Work to be completed: Your task is to show every line in the listing below that includes "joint".

Information shown:
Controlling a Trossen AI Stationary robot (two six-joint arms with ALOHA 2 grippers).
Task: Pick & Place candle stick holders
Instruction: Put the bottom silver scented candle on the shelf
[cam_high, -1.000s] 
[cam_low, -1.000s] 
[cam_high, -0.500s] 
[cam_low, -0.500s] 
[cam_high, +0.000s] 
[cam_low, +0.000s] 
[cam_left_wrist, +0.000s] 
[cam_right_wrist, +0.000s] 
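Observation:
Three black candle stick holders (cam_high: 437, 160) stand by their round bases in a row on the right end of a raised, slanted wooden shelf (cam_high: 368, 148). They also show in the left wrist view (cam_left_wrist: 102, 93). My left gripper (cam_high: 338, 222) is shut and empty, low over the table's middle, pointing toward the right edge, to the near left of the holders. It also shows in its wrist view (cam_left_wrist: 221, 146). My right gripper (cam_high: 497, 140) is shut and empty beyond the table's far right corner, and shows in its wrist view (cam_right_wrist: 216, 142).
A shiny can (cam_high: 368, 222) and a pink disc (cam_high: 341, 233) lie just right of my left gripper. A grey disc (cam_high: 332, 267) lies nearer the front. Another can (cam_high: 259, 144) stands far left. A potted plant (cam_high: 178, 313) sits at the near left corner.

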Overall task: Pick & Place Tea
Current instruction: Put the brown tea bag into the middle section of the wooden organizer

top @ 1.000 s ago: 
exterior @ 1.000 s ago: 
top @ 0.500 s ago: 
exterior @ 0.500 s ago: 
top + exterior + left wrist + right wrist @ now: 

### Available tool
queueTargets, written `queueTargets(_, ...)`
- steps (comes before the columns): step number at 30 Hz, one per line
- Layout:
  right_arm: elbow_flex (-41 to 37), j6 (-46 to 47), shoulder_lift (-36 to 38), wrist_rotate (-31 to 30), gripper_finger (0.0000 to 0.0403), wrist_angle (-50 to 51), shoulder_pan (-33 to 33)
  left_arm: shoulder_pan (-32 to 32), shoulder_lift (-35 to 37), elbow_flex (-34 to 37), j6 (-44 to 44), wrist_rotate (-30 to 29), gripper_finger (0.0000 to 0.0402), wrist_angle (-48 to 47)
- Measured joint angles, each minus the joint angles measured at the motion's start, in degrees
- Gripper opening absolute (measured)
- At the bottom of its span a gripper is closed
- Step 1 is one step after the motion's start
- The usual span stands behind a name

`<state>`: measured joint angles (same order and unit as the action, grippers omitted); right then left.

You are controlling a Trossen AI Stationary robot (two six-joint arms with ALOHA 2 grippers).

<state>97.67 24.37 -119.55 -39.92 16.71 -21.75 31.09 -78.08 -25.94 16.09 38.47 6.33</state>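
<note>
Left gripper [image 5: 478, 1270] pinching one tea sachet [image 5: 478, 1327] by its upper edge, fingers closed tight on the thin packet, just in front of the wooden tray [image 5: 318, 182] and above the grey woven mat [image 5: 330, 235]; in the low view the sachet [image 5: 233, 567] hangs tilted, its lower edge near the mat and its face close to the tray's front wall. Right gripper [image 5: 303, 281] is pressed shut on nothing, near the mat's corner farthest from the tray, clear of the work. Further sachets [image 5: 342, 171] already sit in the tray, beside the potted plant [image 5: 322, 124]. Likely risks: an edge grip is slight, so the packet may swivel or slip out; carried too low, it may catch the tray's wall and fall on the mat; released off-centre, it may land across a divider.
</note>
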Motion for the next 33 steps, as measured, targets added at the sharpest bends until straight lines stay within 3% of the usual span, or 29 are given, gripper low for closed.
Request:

Solution to the exercise:
Controlling a Trossen AI Stationary robot (two six-joint arms with ALOHA 2 grippers).
- Measured joint angles, each minus the joint angles measured at the motion's start, in degrees
`<state>`: measured joint angles (same order and unit as the action, grippers omitted); right then left.
You are controlling a Trossen AI Stationary robot (two six-joint arms with ALOHA 2 grippers).

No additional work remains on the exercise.